Bootstrapping an Infrastructure in 2025

Notes on "Bootstrapping an Infrastructure"

My job is Cloud Ops at a large media company. We're moving a ton of users and other resources to a new cloud tenant. I enjoyed the opportunity to re-visit the classic paper Bootstrapping an Infrastructure by Steve Traugott and Joel Huddleston, published all the way back in 1998. They compare booting a cluster to booting a computer - each is composed of a large set of services, each one supporting the following ones.

Steps

bootstrap diagram

Summary of paper

They model a cloud made of many machines, as a single machine, not as a collection of "pet" computers.
By following a specific series of steps, each one supporting the others, a single cloud is constructed.

The paper has a whole section on "Infrastructure Thinking":

Providing capable, reliable infrastructures which grant easy access to applications makes users happier and tends to raise the sysadmin's quality of life.
The "virtual machine" concept simplified how we maintained individual hosts. Upon adopting this mindset, it immediately became clear that **all nodes in a "virtual machine" infrastructure needed to be generic, each providing a commodity resource to the infrastructure.** It became a relatively simple operation to add, delete, or replace any node.

Commentary

The 16 steps are in four layers, each one building atop the layers that came before. Each layer focuses on a single audience, and delivers a specific feature in the cluster to that audience.

The four layers are:

Infrastructure
Support
Client Hosts
Cluster services

Infrastucture

Version Control - CVS, track who made changes, backout
Gold Server - only require changes in one place
Host Install Tools - install hosts without human intervention
Ad Hoc Change Tools - 'expect', to recover from early or big problems

These tools support the cluster management, and are designed for the cluster admins only. Like all layers, they support the layers above.
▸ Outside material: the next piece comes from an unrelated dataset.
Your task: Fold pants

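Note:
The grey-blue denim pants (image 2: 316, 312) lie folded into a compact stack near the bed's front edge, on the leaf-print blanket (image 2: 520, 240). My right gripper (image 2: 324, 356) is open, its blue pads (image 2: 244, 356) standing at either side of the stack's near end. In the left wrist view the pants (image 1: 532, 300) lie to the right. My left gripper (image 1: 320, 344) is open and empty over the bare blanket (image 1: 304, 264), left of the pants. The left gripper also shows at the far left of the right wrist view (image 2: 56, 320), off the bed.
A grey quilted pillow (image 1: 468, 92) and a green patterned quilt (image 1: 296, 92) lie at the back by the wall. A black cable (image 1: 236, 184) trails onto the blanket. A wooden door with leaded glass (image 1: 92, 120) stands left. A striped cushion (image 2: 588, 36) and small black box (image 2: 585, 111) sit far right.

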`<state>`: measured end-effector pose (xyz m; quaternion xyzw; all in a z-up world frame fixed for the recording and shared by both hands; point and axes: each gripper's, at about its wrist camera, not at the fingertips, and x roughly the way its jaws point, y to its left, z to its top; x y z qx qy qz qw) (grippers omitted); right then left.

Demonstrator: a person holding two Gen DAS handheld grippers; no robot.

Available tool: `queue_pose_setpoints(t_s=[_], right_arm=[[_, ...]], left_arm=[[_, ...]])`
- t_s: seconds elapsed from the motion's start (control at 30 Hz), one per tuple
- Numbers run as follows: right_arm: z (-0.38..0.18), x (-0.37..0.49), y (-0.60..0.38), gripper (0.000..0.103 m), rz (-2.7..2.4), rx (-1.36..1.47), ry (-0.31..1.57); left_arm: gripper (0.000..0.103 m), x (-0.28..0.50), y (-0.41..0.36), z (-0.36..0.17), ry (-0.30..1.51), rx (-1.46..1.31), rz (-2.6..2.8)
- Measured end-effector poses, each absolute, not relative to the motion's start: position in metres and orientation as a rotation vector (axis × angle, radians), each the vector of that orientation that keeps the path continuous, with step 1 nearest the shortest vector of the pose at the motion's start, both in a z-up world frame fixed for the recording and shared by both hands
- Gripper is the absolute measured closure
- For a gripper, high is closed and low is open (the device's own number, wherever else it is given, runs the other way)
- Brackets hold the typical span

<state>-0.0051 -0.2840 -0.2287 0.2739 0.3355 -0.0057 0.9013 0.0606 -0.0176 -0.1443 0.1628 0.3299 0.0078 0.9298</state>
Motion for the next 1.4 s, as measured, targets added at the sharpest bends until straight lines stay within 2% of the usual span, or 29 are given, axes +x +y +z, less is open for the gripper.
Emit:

Coming from a modern/cloud perspective, this is very familiar and very different. Version control and central "server" makes sense. Host Install means PXE: machine boots, asks central server what OS distribution and customization to install, and does that over minutes/hours. The modern equivalent would be an AWS AMI (machine image) or Hashicorp Packer or Docker image.

This is great: start with nothing, install a full blob all at once. If it doesn't work as expected, iterate. Tweaking individual machines is fine for experimentation but acknowledges that local data is ephemeral and will be reset soon.

Support

Directory Servers - DNS, NIS, LDAP
Authentication Servers - NIS, Kerberos
Time Synchronization - NTP
Network File Servers - NFS, AFS, SMB
File Replication Servers - SUP

These services provide low-level data to the cluster and to users. DNS (cluster-wide network names) and LDAP (~ shared user, printer, other resource info) provide trusted low-level data to the cluster. Authorization requires two way trust: a server only allows access if person knows a secret password. NFS (Network File System) provides raw storage to the cluster, to be used by higher-level services.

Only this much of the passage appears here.